BEGIN
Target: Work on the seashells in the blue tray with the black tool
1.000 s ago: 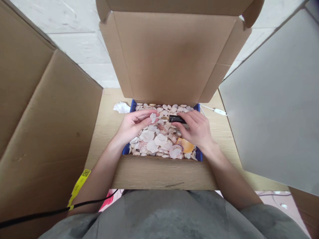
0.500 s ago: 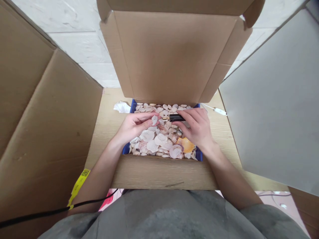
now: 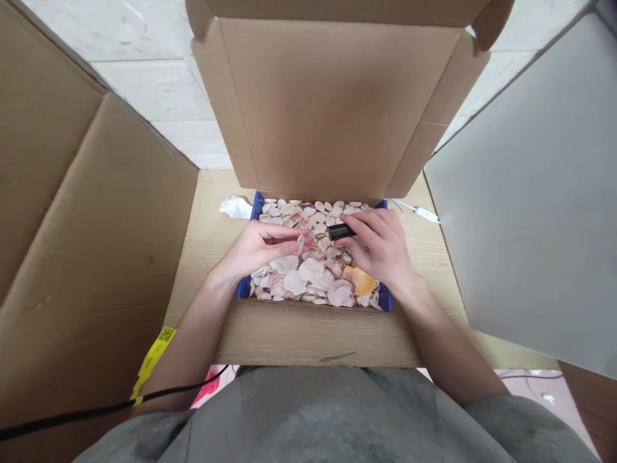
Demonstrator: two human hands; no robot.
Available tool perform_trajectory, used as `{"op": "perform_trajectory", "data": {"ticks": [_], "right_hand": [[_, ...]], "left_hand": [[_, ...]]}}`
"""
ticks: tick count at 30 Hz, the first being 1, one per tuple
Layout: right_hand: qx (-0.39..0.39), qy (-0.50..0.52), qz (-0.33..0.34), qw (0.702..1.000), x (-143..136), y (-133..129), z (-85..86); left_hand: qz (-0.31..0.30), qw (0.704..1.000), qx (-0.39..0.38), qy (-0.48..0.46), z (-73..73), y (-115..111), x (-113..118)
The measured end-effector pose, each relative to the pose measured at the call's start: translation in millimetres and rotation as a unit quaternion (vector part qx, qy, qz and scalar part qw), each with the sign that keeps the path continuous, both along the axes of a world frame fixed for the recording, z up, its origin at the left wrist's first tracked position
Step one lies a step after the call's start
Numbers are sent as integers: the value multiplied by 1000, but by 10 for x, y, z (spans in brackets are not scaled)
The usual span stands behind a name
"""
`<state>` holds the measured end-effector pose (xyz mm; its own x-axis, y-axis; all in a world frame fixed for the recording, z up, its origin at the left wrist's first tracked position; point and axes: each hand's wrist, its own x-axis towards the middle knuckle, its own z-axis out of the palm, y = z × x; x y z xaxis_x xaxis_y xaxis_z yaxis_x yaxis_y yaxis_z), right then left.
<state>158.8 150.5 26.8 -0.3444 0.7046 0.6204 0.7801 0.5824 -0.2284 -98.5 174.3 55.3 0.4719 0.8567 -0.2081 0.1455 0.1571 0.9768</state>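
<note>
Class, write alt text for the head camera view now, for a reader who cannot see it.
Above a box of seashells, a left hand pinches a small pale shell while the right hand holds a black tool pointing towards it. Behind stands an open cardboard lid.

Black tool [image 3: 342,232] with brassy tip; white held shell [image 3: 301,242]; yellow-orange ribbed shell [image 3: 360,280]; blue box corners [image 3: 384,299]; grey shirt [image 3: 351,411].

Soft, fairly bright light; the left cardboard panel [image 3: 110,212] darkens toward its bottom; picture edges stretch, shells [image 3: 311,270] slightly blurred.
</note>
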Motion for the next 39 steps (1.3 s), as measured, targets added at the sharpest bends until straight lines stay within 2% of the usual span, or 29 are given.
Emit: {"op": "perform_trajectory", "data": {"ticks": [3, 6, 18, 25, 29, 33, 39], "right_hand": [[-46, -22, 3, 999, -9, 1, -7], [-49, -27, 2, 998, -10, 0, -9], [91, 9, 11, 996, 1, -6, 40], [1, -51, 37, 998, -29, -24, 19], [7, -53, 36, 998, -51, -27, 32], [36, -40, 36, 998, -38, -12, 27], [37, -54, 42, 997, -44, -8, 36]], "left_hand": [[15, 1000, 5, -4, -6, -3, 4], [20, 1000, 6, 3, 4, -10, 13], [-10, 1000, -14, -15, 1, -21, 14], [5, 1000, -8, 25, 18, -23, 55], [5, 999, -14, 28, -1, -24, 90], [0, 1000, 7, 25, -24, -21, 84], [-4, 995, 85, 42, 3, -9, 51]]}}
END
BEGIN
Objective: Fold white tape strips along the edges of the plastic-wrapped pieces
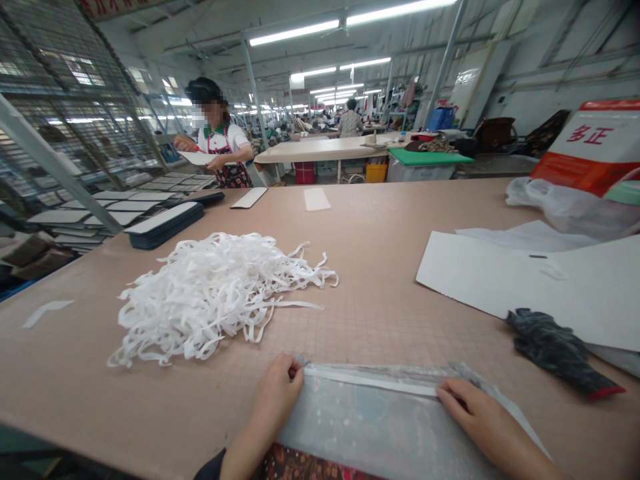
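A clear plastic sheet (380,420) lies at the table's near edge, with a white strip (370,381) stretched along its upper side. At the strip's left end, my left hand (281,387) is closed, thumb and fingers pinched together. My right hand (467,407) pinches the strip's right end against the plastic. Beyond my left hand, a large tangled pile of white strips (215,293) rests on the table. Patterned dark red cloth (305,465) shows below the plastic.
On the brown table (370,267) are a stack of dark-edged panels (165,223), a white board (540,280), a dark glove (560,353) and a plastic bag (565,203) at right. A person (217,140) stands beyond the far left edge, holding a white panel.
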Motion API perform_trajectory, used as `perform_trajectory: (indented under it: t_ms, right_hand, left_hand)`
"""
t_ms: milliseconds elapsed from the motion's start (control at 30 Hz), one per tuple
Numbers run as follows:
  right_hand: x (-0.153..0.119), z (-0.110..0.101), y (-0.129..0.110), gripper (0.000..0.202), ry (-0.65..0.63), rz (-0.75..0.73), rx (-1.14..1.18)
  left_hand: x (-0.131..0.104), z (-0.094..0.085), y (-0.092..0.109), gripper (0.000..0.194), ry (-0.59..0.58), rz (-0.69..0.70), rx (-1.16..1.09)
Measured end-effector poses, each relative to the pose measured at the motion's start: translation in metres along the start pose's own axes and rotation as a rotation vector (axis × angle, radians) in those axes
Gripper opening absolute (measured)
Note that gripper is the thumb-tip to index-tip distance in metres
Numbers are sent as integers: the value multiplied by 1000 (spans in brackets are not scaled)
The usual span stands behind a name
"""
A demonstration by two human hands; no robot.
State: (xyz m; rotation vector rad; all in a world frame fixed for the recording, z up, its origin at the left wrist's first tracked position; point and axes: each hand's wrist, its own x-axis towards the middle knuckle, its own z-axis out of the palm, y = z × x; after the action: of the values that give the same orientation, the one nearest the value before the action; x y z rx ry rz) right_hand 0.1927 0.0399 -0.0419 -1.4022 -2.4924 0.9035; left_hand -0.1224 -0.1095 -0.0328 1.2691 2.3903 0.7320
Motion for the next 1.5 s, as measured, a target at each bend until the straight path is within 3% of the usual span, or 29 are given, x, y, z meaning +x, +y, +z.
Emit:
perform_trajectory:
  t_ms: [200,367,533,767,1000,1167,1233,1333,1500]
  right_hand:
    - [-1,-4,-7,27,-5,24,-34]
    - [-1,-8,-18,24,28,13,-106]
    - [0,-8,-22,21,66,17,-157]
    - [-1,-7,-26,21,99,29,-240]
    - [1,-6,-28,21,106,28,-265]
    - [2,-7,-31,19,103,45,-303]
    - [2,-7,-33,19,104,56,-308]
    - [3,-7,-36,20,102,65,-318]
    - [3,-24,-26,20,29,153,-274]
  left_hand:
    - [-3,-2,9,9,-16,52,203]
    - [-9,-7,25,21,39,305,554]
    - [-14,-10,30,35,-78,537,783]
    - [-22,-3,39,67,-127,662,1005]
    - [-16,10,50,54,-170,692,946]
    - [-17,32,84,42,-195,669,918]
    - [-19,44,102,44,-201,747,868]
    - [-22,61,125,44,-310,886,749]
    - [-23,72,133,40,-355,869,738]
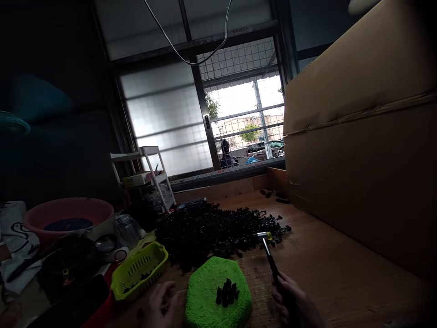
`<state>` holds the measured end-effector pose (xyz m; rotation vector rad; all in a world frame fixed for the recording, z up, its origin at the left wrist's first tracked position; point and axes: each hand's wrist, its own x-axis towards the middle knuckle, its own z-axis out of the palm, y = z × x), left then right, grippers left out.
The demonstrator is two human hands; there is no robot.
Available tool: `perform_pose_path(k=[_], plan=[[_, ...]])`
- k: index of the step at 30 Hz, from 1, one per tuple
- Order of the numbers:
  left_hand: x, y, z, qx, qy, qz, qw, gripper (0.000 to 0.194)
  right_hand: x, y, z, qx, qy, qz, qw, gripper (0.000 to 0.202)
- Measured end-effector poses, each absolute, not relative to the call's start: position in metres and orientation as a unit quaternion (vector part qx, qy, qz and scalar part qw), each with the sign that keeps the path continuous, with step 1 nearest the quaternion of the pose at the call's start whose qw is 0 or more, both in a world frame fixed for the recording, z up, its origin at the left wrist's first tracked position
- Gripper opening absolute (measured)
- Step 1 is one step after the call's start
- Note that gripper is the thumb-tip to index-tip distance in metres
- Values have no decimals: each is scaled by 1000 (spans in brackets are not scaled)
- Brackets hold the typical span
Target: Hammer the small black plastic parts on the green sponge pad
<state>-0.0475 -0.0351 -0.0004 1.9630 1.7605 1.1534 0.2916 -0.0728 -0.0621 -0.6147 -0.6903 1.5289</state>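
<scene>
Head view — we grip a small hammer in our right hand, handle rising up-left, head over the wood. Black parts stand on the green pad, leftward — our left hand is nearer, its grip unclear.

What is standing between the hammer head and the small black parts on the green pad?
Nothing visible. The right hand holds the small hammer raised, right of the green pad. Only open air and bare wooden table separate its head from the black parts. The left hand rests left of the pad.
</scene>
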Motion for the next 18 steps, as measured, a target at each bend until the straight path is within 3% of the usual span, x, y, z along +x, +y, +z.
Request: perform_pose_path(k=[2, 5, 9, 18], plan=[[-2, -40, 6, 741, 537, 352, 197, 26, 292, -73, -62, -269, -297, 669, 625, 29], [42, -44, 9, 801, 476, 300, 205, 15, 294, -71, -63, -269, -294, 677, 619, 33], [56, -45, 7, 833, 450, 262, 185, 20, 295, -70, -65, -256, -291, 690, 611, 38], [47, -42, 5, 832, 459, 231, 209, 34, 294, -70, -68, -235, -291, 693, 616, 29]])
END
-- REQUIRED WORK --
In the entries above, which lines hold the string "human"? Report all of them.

-- TASK OUTPUT --
Demonstrator: two human hands; no robot.
A demonstration by two human hands; no robot.
The demonstrator is two human hands; there is no robot.

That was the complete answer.